Problem: A huge barrier to entrepreneurship is the time and experience it takes to create custom-manufactured products. These products are critical to creating new products and new systems of production that are so critical to startups. For many aspiring entrepreneurs with full-time jobs, the time and effort required to create custom metal, plastic, or other parts is often the point at which their innovation dies.
Solution: Forge Automation is building a modern, fast platform for manufacturing custom parts. Their business proposition lies in streamlining the manufacturing process and taking out the middleman. The first noticeable piece of that is how the quote system works. Once a customer uploads a CAD, the site automatically processes the design and delivers an instant quote. The digitalization continues by taking the uploaded designs and having their dynamic manufacturing line automatically conform itself to make the custom part. Traditionally, custom parts needed human-readable 2-D pdfs to indicate tolerances and manufacturing intent. However, Forge’s system creates machine-readable data to determine system preferences like spindle speed without any human input being needed. The machinery is set to a specific stack of tools as well, which puts limitations on the manufacturing expansiveness, but ensures precision and speed in the process. All of this comes to a goal of shipping new parts within 4 days.
Founders: Timothy Seto and Walter Raftus are the founders. They both graduated from Waterloo in 2022, and Forge is their first real company or non-internship job. The company was part of YC Winter 2025 and raised $635,000 between their incubation and seed rounds.
Implications: Whatever might be the actual outcome, AI poses a huge downside risk to employment. The job market has been atrophying, adding an average of 49,000 jobs a month in 2025. Recent reports as of February 4th have shown that job cuts could be coming as well. Amazon cut 16,000 jobs, and Pinterest cut 700 recently. Also, recently, OpenClaw was released, which many think is the start of the assistant technology that will take many white-collar jobs.

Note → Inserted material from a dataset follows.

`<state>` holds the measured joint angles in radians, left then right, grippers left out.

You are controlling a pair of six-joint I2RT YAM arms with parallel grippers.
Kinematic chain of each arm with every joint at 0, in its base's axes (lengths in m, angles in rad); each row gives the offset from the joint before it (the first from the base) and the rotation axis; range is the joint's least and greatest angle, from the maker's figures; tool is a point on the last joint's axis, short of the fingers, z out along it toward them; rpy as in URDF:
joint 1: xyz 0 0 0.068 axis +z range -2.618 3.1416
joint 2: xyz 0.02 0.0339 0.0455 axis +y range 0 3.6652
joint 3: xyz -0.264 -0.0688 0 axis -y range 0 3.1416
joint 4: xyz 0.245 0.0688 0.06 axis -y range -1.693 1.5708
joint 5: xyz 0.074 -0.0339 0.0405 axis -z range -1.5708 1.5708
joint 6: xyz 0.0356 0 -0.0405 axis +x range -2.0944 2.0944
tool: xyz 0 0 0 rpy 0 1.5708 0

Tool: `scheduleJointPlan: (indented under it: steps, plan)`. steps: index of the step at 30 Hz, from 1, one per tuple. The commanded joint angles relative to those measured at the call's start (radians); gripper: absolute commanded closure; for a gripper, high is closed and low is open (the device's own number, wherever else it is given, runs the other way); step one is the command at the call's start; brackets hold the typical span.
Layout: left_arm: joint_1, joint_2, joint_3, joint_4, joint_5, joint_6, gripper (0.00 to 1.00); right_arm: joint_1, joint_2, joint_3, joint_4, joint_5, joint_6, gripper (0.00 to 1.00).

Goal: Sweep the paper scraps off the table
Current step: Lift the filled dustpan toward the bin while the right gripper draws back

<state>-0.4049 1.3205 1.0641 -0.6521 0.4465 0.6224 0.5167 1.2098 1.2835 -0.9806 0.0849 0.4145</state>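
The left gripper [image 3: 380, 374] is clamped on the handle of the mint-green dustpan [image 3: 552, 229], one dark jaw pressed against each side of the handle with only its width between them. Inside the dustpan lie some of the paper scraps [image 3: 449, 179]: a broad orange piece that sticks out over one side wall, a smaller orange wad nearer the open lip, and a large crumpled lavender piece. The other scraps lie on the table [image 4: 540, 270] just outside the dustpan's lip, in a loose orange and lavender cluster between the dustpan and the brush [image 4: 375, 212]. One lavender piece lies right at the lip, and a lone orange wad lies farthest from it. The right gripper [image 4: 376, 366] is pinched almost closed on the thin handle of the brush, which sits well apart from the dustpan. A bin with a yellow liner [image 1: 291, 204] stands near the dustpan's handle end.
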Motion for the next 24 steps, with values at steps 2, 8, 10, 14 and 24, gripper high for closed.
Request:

If this turns out to be true, then people will have to become entrepreneurs. The combination of solo efficiency boosts and a lack of corporate bloat will lead people to create new companies. Unfortunately, not everyone can be a software developer, and so, some of these companies will be creating new and improved products or manufacturing processes that require custom parts. New infrastructure to support all of the technology and services companies will also be needed. Forge is positioned perfectly to capture and propel the physical innovation that is sure to propel the technological innovation happening right now. I think companies like Forge will be critical in supporting entrepreneurial spirits and the American dream, leading to new opportunities for everyone and a massive financial gain for Forge.
Conclusion: Overall, I think that Forge is well-positioned to capture a new spirit, forced or not, of entrepreneurialism. I will be very interested to watch the new brick-and-mortar companies that come up in response to companies like Forge, and believe that fewer physical and time limitations will empower many people here soon.